Playable Media
Mobilizing the themes of fragility and resilience, I focus on living memory in select practices of the Kamba people of Kenya. Kîkuu nîkyatûkîe [The Calabash is Broken] is a slow-play, culturally embedded digital experience that draws from the everyday textures of Kamba life passed through women’s hands. Rooted in ethnographic research and intimate family memory, the project centers on a traditional calabash—called kîkuu in my mother-tongue.

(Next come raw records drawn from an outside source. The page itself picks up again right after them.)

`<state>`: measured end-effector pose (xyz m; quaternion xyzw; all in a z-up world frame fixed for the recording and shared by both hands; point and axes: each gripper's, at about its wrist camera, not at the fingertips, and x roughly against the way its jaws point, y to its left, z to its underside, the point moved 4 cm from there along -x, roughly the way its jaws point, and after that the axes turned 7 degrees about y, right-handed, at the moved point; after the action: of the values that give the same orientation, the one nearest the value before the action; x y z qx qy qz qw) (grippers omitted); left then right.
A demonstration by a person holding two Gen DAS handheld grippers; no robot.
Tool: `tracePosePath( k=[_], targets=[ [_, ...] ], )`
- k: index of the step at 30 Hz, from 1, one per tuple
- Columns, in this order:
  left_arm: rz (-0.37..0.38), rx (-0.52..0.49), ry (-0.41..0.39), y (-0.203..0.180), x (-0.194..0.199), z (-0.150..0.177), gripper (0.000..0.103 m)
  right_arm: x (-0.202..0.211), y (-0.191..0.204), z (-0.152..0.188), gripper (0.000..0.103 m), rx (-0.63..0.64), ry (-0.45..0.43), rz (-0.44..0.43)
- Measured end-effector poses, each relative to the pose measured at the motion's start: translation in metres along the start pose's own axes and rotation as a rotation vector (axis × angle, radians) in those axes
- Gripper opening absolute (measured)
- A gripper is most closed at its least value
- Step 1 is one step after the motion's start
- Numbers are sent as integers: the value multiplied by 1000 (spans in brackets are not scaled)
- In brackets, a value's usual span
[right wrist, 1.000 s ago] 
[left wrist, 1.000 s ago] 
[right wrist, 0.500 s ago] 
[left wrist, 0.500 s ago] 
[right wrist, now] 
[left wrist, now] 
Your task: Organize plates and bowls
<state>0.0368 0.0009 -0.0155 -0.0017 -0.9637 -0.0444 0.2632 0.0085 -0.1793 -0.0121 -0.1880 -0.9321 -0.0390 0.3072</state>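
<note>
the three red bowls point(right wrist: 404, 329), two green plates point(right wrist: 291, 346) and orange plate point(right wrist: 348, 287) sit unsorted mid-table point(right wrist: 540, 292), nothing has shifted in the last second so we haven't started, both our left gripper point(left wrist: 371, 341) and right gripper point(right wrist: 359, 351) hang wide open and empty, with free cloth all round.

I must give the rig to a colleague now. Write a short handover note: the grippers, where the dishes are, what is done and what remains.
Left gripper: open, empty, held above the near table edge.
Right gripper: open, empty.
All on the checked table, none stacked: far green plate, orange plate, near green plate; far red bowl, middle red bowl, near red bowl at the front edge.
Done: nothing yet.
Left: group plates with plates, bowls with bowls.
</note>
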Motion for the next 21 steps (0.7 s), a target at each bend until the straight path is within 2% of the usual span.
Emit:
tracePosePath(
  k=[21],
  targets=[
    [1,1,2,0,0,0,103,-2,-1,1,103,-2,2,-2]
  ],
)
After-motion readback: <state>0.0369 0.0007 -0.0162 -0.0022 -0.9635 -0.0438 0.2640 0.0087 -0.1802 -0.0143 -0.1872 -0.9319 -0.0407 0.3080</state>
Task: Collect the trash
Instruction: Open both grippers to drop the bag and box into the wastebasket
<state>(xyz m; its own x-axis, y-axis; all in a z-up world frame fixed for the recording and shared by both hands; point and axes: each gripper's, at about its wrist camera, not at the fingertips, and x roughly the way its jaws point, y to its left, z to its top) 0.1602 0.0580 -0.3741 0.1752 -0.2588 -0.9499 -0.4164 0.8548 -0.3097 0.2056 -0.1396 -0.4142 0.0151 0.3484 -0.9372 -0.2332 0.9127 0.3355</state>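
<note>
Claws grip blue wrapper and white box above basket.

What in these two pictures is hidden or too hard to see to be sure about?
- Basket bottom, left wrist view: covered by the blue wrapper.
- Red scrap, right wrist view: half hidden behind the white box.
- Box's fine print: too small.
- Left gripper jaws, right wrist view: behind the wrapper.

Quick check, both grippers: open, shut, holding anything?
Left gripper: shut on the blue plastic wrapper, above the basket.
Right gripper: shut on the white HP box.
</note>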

While kîkuu generally refers to a gourd used for storing liquids like milk, the kitete is a more elaborate gourd made by older women for a girl at marriage as part of her dowry. The bride would take this calabash with her to her new home and use it to feed her husband for the first time (British Museum 2025). She would later hang it in the home as an ornament, which is how I encountered my mother’s kitete. Since she always referred to it as kîkuu, I carry on this naming convention in my project. This particular calabash, given to my mother by my grandmother at her wedding, forms the narrative and symbolic core of the game. Already broken before I was born, it had been repaired in the traditional way, stitched with sisal through heat pierced holes, and hung in our home for years. Its recent re-breaking forms the starting point of this work. In the game, when the protagonist finds her mother’s broken wedding calabash, she is stirred into remembering the many things this object once carried—not just food or drink, but blessings, traditions, exchanges, and emotions. The player encounters the calabash as fragment. To repair it she moves through a series of tasks drawn from Kamba food practices: making ghee, pounding maize, fermenting porridge. Each level becomes both an act of cultural memory and an act of mending, inviting reflection on how identity and tradition are carried forward. Rather than restoring the calabash to an original, untouched state, the process foregrounds transformation marked by use, repair and persistence. This work treats play and interaction as method, archive and site of cultural knowledge.